Only one stretch of the data should be retyped: the lines from the line containing "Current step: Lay" through the line containing "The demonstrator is". Keep pictures out of it.

[Opening The data section]

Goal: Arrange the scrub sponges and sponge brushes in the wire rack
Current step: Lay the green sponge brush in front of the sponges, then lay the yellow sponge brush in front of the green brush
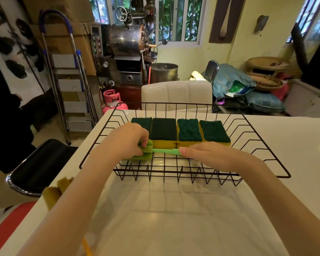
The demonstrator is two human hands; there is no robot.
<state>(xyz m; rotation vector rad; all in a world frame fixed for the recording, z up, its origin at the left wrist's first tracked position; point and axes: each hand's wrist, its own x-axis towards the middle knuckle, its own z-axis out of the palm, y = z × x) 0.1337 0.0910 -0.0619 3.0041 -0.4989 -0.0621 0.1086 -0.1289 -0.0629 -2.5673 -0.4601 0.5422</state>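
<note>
Green sponge brush (pixel 156 151) lies mid-frame inside wire rack (pixel 277 159), before four scrub sponges (pixel 181 132). Left hand (pixel 127 140) pinches its soft head; right hand (pixel 211 156) closed over the stiff handle. Judged light; handle grip suits.

Both bare forearms reach forward and converge. The left hand (pixel 127 140) is curled palm-down, its fingers (pixel 143 139) bent and pinching closed. The right hand (pixel 210 156) lies flatter, palm-down, with its thumb (pixel 185 150) extended toward the left and its fingers hidden beneath.
</note>
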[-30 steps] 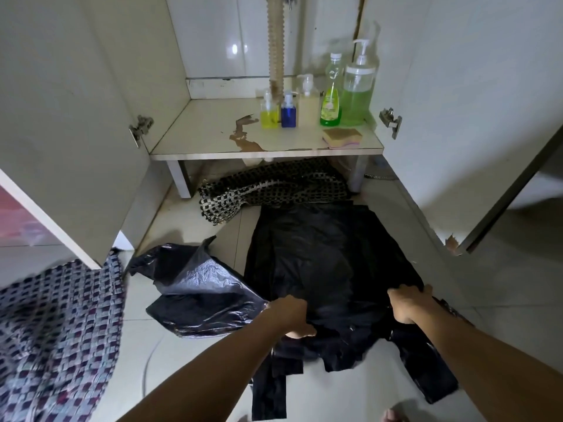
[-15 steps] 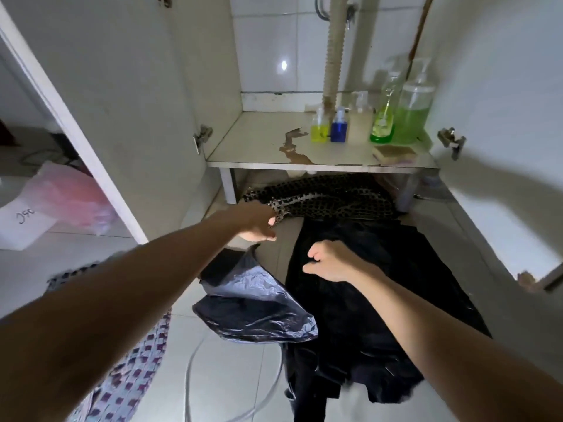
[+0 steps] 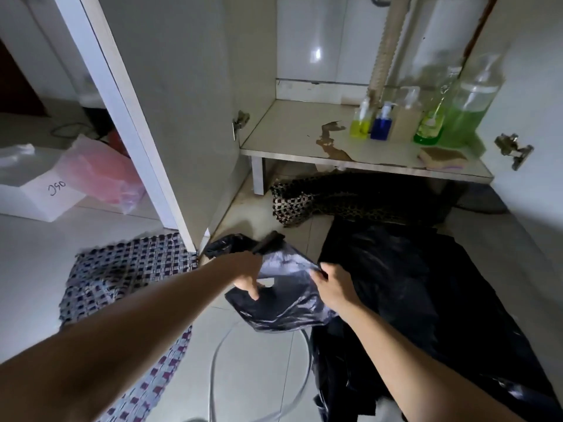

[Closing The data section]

Solution for this task:
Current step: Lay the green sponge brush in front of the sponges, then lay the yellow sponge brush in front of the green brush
The demonstrator is two human hands; there is no robot.

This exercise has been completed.